Suska sechlońska

Suska sechlońska na stole
Wypowiedzenie tej nazwy to znakomite ćwiczenie na dykcję. Ale kiedy uda się nam już przez to przebrnąć, trzeba koniecznie spróbować, co kryje się za tą nieco tajemniczą i skomplikowaną nazwą.

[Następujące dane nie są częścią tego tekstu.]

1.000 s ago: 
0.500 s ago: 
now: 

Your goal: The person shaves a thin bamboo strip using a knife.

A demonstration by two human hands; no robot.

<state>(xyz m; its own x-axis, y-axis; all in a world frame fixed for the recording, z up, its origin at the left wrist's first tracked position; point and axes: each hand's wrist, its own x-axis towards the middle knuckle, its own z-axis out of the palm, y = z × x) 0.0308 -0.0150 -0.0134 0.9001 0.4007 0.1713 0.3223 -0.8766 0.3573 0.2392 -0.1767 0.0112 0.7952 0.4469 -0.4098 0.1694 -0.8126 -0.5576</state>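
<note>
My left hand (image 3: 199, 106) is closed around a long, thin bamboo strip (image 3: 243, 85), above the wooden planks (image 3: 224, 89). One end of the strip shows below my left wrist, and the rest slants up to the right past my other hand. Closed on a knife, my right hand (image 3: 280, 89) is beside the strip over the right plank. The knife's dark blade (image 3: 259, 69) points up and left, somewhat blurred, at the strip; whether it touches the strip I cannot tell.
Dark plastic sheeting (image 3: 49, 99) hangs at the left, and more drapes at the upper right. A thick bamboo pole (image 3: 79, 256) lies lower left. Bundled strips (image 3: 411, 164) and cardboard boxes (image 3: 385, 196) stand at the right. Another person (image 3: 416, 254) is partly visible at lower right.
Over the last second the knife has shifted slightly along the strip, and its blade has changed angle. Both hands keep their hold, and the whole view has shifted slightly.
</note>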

Suska sechlońska to po prostu śliwka, tak zwana węgierka, ale pochodząca z ściśle określonego regionu i poddana odpowiedniej obróbce. Zacznijmy od obszaru geograficznego. Otóż, suska sechlońska to duma czterech małopolskich gmin: Laskowa, Iwkowa, Łososina Dolna i Żegocina. Dzięki unijnemu certyfikatowi, który został przyznany susce sechlońskiej w 2010 roku, obszar, na którym jest wytwarzana wynosi 239,55 kilometrów kwadratowych. Jak powstaje? Po zbiorze, owoce są suszone i następnie podwędzane gorącym dymem w specjalnych suszarniach. Dzięki temu śliwki mają elastyczny, mięsisty miąższ i pomarszczoną lepką skórkę w kolorze od ciemnogranatowego do czarnego. W smaku jest lekko słodka z dymnym posmakiem i aromatem wędzenia. W polskiej kuchni suska sechlońska jest najczęściej wykorzystywana do wyrobu kompotów, zwłaszcza tych wigilijnych, jako dodatek do mięs, sosów, farszów i ciast. A dlaczego suska sechlońska? W miejscowej gwarze suska znaczy tyle co suszona, a sechlońska pochodzi od miejscowości Sechna, w gminie Laskowa.